Task prompt: Images are not wanted; transcribe the rest of the listing exactly.

Supplied material:
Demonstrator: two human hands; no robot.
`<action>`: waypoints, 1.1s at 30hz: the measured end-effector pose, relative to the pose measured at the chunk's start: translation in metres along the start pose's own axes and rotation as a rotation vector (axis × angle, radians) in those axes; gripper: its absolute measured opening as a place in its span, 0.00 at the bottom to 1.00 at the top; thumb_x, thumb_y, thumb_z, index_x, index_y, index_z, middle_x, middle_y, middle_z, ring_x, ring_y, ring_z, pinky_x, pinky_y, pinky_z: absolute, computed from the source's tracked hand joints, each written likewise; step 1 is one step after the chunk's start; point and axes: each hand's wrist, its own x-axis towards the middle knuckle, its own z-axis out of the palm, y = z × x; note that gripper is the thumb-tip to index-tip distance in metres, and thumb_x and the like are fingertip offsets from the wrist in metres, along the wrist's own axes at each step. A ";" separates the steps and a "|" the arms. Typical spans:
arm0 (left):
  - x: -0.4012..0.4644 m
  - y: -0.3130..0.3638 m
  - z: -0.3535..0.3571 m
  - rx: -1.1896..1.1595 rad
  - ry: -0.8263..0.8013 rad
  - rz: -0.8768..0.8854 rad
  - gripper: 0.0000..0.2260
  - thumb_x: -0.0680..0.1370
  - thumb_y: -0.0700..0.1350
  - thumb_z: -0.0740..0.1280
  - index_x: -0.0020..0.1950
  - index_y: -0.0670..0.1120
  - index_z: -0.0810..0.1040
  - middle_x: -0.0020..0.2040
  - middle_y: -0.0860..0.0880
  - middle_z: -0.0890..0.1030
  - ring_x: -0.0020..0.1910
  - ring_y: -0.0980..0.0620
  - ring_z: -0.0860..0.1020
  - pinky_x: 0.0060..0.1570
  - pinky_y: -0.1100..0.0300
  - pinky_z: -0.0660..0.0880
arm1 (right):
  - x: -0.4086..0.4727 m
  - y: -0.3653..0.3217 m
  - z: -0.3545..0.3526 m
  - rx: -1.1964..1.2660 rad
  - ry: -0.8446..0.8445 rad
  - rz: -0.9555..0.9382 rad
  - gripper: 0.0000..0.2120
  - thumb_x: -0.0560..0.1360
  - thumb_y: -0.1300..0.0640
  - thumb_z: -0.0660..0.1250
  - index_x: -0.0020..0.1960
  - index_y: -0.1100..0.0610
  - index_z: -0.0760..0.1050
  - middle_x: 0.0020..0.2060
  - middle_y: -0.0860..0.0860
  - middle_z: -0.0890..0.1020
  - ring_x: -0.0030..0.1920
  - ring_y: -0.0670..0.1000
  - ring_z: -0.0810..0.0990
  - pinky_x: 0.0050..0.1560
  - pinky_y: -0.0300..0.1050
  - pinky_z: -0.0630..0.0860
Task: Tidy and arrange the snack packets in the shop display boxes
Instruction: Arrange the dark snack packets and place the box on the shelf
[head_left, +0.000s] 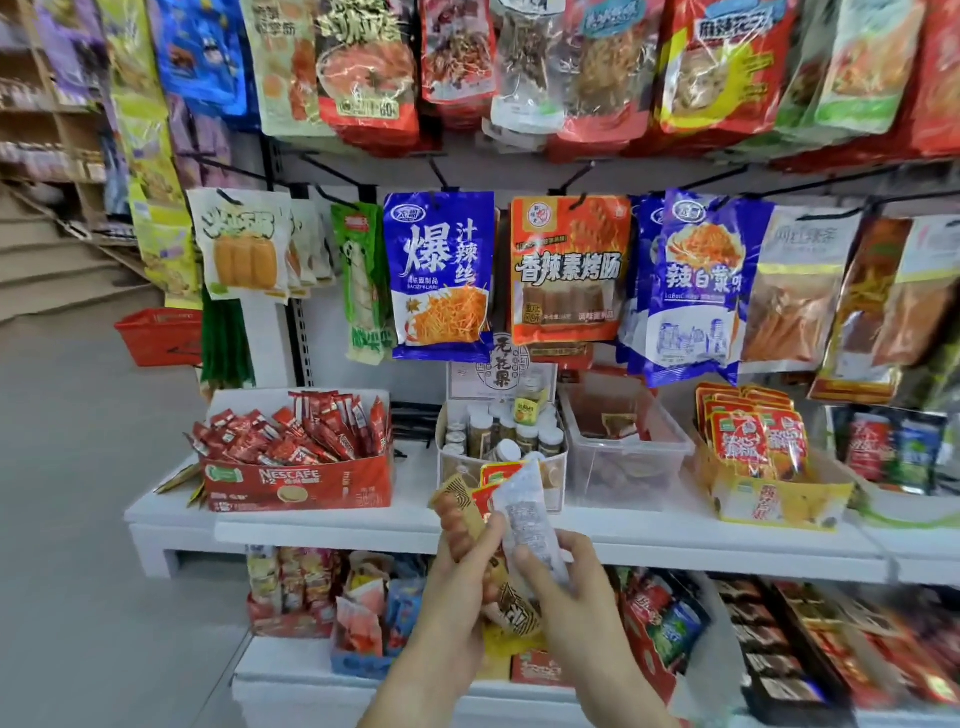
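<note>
Both hands are up in front of the shelf and both are holding snack packets. The left hand (460, 566) has its fingers and thumb wrapped round a small bunch of them, a tan sausage packet (457, 512) sticking up on the left with a couple of red and yellow ones (493, 475) fanned behind it. The right hand (553, 569) pinches a clear white packet (524, 514) between thumb and fingers, tilted and touching the left hand's bunch.

Right behind the packets, on the white shelf (363, 525), sits a clear tub of little jars (501, 439). To its left there's a red Nescafe box (298, 480) heaped with red sachets, to its right a see-through bin (623, 449) with a few packets at the bottom, then a yellow display box (774, 499) with red packets standing upright in rows.

Above all that, bigger bags hang on hooks, including a blue bag (441, 275) and an orange bag (569, 270) side by side. Lower shelf has more boxes of mixed packets, pretty blurry. A red shopping basket (161, 338) is on the floor off to the left
</note>
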 end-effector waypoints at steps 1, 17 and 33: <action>0.000 -0.001 0.000 0.003 0.000 0.000 0.14 0.77 0.50 0.73 0.59 0.46 0.81 0.24 0.55 0.75 0.20 0.59 0.72 0.20 0.65 0.69 | 0.000 0.000 -0.001 0.015 0.019 0.000 0.12 0.75 0.46 0.72 0.55 0.47 0.74 0.48 0.47 0.85 0.46 0.45 0.84 0.52 0.52 0.81; 0.007 -0.029 0.056 -0.100 -0.115 -0.209 0.17 0.71 0.54 0.77 0.56 0.48 0.86 0.53 0.47 0.84 0.51 0.47 0.83 0.56 0.48 0.79 | 0.007 0.000 -0.038 -0.053 0.360 -0.175 0.06 0.74 0.47 0.73 0.48 0.44 0.78 0.46 0.44 0.79 0.48 0.42 0.78 0.44 0.44 0.73; 0.018 -0.040 0.082 0.050 -0.058 -0.136 0.12 0.72 0.42 0.77 0.55 0.45 0.83 0.45 0.43 0.87 0.44 0.43 0.86 0.47 0.45 0.83 | 0.020 -0.018 -0.110 0.110 0.423 -0.077 0.09 0.76 0.60 0.70 0.46 0.44 0.79 0.41 0.40 0.83 0.43 0.40 0.80 0.41 0.46 0.75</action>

Exercise answer:
Demonstrator: two human hands; no robot.
`<action>`: waypoints, 1.1s at 30hz: the measured end-effector pose, relative to the pose measured at the chunk's start: translation in metres along the start pose's own axes and rotation as a rotation vector (axis × angle, radians) in those axes; gripper: its absolute measured opening as a place in its span, 0.00 at the bottom to 1.00 at the top; thumb_x, thumb_y, thumb_z, index_x, index_y, index_z, middle_x, middle_y, middle_z, ring_x, ring_y, ring_z, pinky_x, pinky_y, pinky_z: absolute, computed from the source's tracked hand joints, each written likewise; step 1 is one step after the chunk's start; point and axes: each hand's wrist, its own x-axis towards the middle knuckle, its own z-axis out of the palm, y = z × x; note that gripper is the thumb-tip to index-tip distance in metres, and thumb_x and the like are fingertip offsets from the wrist in metres, along the wrist's own axes at each step. A ";" separates the steps and a "|" the arms. Typical spans:
arm0 (left):
  - x: -0.4012..0.4644 m
  - y: -0.3130..0.3638 m
  - z: -0.3535..0.3571 m
  - rx: -1.1896..1.1595 rad
  - ry: -0.8263..0.8013 rad
  - rz: -0.8768..0.8854 rad
  - gripper: 0.0000..0.2260
  - thumb_x: -0.0680..0.1370
  - thumb_y: -0.0700..0.1350
  - thumb_z: -0.0740..0.1280
  - index_x: -0.0020..0.1950
  - index_y: -0.0670..0.1120
  - index_z: -0.0810..0.1040
  - middle_x: -0.0020..0.2040
  - middle_y: -0.0860..0.0880
  - middle_z: -0.0890..0.1030
  - ring_x: -0.0020..0.1910
  - ring_y: -0.0980..0.0620
  - ring_z: -0.0860..0.1020
  - pinky_x: 0.0060..0.1570
  - pinky_y: -0.1100..0.0300
  - pinky_z: -0.0660..0.0880
arm1 (right):
  - x: -0.4086..0.4727 m
  - y: -0.3653..0.3217 m
  - z: -0.3545..0.3526 m
  - rx: -1.1964..1.2660 rad
  - ry: -0.8446..0.8445 rad
  - rz: -0.9555..0.9382 rad
  - gripper: 0.0000..0.2120
  - thumb_x: -0.0560..0.1360
  - thumb_y: -0.1300..0.0640
  - thumb_z: -0.0660..0.1250
  - index_x: -0.0020..0.1960
  - index_y: -0.1100..0.0610
  - index_z: -0.0760..0.1050
  - middle_x: 0.0020..0.2060
  - middle_y: -0.0860..0.0860
  - middle_z: -0.0890..0.1020
  - ring_x: -0.0030..0.1920
  - ring_y: -0.0670..0.1000
  - ring_z: -0.0810..0.0990
  - pinky_x: 0.0050..0.1560
  - pinky_y: -0.0300..0.1050
  - pinky_z: -0.0630..0.0860
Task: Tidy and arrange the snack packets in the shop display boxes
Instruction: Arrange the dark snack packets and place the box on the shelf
[head_left, +0.000s] 
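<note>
Both hands are up in front of the shelf and both are holding snack packets. The left hand (460, 566) has its fingers and thumb wrapped round a small bunch of them, a tan sausage packet (457, 512) sticking up on the left with a couple of red and yellow ones (493, 475) fanned behind it. The right hand (553, 569) pinches a clear white packet (524, 514) between thumb and fingers, tilted and touching the left hand's bunch.

Right behind the packets, on the white shelf (363, 525), sits a clear tub of little jars (501, 439). To its left there's a red Nescafe box (298, 480) heaped with red sachets, to its right a see-through bin (623, 449) with a few packets at the bottom, then a yellow display box (774, 499) with red packets standing upright in rows.

Above all that, bigger bags hang on hooks, including a blue bag (441, 275) and an orange bag (569, 270) side by side. Lower shelf has more boxes of mixed packets, pretty blurry. A red shopping basket (161, 338) is on the floor off to the left
</note>
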 end-effector waypoints at steps 1, 17 and 33: <action>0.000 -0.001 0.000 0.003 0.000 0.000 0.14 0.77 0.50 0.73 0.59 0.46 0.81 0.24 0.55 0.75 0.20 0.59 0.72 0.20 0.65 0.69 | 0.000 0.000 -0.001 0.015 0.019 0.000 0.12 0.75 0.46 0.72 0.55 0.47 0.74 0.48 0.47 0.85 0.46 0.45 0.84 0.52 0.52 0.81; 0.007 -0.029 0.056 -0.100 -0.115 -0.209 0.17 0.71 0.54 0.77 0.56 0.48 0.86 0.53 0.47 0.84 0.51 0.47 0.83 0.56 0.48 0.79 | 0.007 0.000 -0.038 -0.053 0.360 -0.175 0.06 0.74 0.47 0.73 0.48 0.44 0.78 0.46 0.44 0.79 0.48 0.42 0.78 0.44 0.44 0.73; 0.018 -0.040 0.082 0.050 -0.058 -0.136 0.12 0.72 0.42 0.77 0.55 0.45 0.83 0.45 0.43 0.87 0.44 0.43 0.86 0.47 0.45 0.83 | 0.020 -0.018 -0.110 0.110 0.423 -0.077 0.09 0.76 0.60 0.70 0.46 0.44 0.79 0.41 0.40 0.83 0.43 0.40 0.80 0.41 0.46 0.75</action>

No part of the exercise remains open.